Crédits moyen/long terme : décembre 2024
(Total : 656 milliards FCFA)
• Commerce / hôtels : environ 25 %
• Électricité / eau : environ 22 %
• Immobilier / services : environ 15 %
• BTP : environ 10 %
• Industries manufacturières : environ 8 %
• Agriculture : environ 1 à 2 %
À long terme, les banques financent surtout l’immobilier et les services, très peu l’industrie et l’agriculture.
1.3. Une structure par maturité défavorable au développement
Selon la Banque de France (Monographie Mali 2023, basée sur données BCEAO) :
• Crédits court terme : 66 % environ
• Crédits moyen terme : 30 % environ
• Crédits long terme : 4 % environ
Avec 4 % de crédit long terme, aucun pays ne peut financer des projets industriels ou agro-industriels de grande échelle.
- Comment cette structure bancaire renforce la dépendance extérieure
(Diagnostic rétabli dans sa version intégrale)
2.1. Le financement du commerce = financement des importations
Lorsque près de 50 % du crédit court terme sert au commerce :
• les banques financent les importateurs,
• les marchés se remplissent de produits étrangers,
• les devises du pays sont drainées,
• et la production locale reste étouffée.
Le crédit bancaire devient un canal de dépendance extérieure, au lieu d’être un levier de développement.
2.2. Sous-financement structurel de l’économie réelle
Les secteurs qui construisent réellement la richesse intérieure reçoivent des miettes :
• Agriculture : 7 % (court terme) / 1–2 % (long terme)
• Industrie manufacturière : 10–11 % (court terme) / 8 % (long terme)
• Agro-industrie : très faible
• Filières coton, lait, viande, céréales : marginales
On finance davantage la distribution de produits importés que la transformation locale.
2.3. Une logique systémique qui entretient la dépendance
Le cycle est clair :
1. Nous exportons des matières premières brutes (or, coton, lithium).
2. Ces devises alimentent les banques.
3. Les banques financent massivement les importateurs.
4. Les produits étrangers dominent les marchés.
5. Les industries locales ne naissent pas.
6. La dépendance de l’extérieur s’approfondit.
👉 Ce modèle, commun au Mali, à l’AES et à l’UEMOA, verrouille le sous-développement.
- L’AES ouvre une voie nouvelle : la Banque de Développement
La création récente de la Banque de Développement de l’AES représente un tournant historique.
Elle permettra enfin :
• des financements sur 10 à 15 ans,
• des cofinancements avec les banques commerciales,
• des investissements structurants dans :
• le coton-textile,
• les produits laitiers,
• les céréales,
• la viande,
• l’énergie solaire,
• la transformation du lithium en batteries.
C’est le type de financement patient qui manque dramatiquement au Mali et dans toute l’Afrique de l’Ouest.
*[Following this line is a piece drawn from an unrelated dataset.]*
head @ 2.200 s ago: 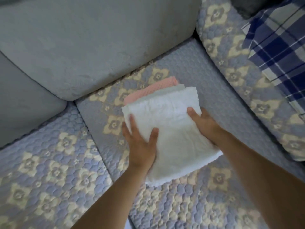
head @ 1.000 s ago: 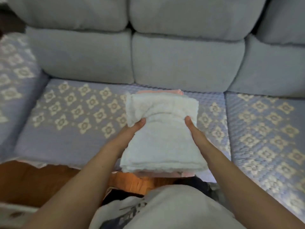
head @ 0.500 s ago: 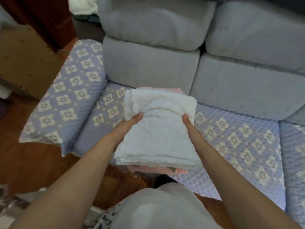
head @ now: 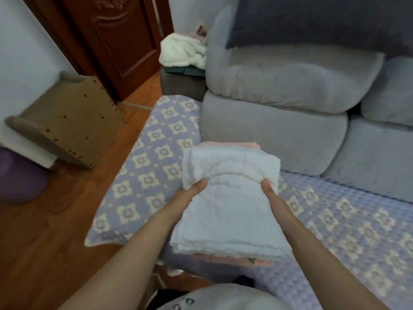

- Réformes intelligentes : utiliser les instruments déjà disponibles
Au lieu de multiplier les mécanismes, la stratégie la plus efficace consiste à :
- Utiliser pleinement le fonds de garantie du secteur privé existant
En fixant des objectifs précis :
• par secteur (agriculture, industrie, agro-industrie, énergie),
• par filière stratégique (coton, lait, céréales, bétail/viande, lithium-batteries).
- Mutualiser les fonds de garantie au sein de l’AES
Cette intégration permettrait :
• d’augmenter les capacités de couverture,
• de réduire les risques pour les banques,
• de soutenir les projets d’envergure régionale.
- Mobiliser la CDC-Mali comme moteur financier du développement endogène
La CDC doit être mise au cœur :
• du financement long terme,
• de la transformation industrielle,
• de la structuration financière des projets.
Et, à terme, les CDC des pays de l’AES et de l’UEMOA doivent être interconnectées.
- Conclusion : Réorienter le crédit est la clé
Ce n’est pas une opinion : les chiffres de la BCEAO et des institutions régionales sont formels.
Notre système bancaire, dans sa configuration actuelle, entretient la dépendance extérieure.
Réorienter le crédit vers l’agriculture, l’industrie, l’agro-industrie et les filières stratégiques est :
• une priorité pour le Mali,
• une nécessité pour l’AES,
• une urgence pour l’UEMOA,
• et un impératif pour toute l’Afrique.
C’est seulement en maîtrisant notre système financier que nous pourrons enfin construire un développement endogène, autonome et durable.